Maintenance costs are the ongoing cost associated with keeping the dependency. This cost does include traditional maintenance, such as staying informed about new versions, and applying security updates, but it can go much further. For example, taking a dependency on a Windows-only API in a Web server imposes the cost of a Windows license on every machine running the server. Furthermore, maintenance costs aren't always easy to estimate. For example, the biggest cost in using a library developed by a small group of people is not licensing or integration, but rather the potential cost of having to take on the development of that library, if the initial developers cease working on the library.

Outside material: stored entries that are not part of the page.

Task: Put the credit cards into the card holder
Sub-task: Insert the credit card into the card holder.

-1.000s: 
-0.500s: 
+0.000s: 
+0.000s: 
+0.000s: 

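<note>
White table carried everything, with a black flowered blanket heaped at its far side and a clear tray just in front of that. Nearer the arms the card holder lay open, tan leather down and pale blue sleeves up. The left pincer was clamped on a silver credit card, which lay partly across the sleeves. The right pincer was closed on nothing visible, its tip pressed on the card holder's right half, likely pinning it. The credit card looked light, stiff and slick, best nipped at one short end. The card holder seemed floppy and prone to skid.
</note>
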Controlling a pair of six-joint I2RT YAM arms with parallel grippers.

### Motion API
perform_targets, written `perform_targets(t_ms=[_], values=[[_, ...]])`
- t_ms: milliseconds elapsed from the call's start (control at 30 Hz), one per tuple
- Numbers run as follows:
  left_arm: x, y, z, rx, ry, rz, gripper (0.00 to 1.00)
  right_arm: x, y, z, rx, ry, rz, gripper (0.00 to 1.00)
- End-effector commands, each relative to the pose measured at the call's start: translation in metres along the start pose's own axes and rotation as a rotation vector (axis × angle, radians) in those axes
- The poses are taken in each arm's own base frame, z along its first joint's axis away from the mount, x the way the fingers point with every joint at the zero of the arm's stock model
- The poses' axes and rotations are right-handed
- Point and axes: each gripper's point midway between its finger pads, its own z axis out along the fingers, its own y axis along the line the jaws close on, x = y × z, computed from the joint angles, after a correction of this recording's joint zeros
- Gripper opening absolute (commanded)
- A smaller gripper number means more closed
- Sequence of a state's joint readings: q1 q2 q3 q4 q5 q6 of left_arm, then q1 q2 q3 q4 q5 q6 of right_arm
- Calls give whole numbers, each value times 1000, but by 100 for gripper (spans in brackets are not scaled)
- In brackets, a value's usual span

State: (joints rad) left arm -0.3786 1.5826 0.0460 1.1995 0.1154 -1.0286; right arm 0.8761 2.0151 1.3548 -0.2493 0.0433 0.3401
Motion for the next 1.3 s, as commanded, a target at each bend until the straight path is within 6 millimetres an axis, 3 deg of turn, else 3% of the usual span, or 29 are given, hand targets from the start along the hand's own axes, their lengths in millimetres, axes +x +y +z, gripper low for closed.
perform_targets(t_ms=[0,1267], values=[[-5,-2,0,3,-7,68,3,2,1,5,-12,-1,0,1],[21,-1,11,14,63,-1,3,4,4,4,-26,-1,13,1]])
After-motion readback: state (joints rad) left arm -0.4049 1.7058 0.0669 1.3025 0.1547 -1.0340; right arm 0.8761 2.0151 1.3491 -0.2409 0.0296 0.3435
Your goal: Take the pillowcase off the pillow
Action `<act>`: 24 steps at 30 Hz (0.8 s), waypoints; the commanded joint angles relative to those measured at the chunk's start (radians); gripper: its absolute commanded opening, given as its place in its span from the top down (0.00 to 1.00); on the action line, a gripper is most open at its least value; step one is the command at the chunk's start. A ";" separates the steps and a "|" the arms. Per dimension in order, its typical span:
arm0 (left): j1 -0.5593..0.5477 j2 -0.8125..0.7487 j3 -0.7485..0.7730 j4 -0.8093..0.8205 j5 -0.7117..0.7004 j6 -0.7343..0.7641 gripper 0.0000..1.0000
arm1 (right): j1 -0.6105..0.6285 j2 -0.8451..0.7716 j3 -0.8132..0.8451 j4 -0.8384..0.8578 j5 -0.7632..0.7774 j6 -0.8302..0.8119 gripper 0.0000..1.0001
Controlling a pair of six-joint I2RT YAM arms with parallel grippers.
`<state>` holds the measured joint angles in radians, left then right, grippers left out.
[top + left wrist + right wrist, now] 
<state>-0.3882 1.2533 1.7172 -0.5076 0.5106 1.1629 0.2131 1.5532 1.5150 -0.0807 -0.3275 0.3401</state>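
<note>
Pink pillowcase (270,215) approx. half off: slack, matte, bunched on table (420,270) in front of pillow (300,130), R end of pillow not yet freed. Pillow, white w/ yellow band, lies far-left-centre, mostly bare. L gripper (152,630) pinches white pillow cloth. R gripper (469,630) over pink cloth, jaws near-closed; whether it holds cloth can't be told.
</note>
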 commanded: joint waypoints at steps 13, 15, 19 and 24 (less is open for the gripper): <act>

Replacement costs are more straightforward -- they are the price paid to completely remove the dependency on a piece of software. Their importance lies in the implication that replacement costs are the maximum "premium" that you will pay in maintainance cost for a dependency, over the optimum cost. The explanation for this is: if the maintainance cost for using Windows becomes so large that it's cheaper to pay the replacement cost for Linux, and the maintenance cost for Linux, then you will switch to Linux. So the biggest premium that you will pay to stick with Windows is how much it would take to replace it.

Incompatibility constraints come with every dependency taken. Technical incompatibilities tend to be obvious, for example DirectX requires Windows, Cocoa requires MacOS, so there is no straightforward way to write a Cocoa application using DirectX. Other incompatibilties are more subtle, like licensing. The GPL license is the most well-known pain, because GPL code cannot be linked together with code released under some other free licenses. Last but not least, there are "versioning hell" incompatibilities, where library A requires library B, at most version 1.0, and library C requires library C, version 1.1 or above, and for this reason, A and C cannot be used together.

These costs and constraints are the factors I consider first when considering taking new dependencies, which I describe below.

Managing Dependencies
In a nutshell, my strategy around dependencies is as follows. Avoid unnecessary dependencies, and take cheap dependencies. Failing that, make the expensive dependencies easy to replace.

Unnecessary Dependencies
To me, the most important aspect of managing dependencies is being aware when I'm taking them. For example, Linux or OSX developers can habitually use fork or POSIX filesystem permissions. This habit becomes a problem when developing multi-platform code, because the features are not present on Windows. Higher-level languages are not immune to platform dependencies either. In SQL, it's all too easy to use a database-specific extension, and popular scripting languages (ruby, python) have extensions which may not be available on Windows, or may crash on OSX. Versioning hell dependencies are also a pain, and keeping track of them requires a perspective that is more commonly posessed by accountants than by coders.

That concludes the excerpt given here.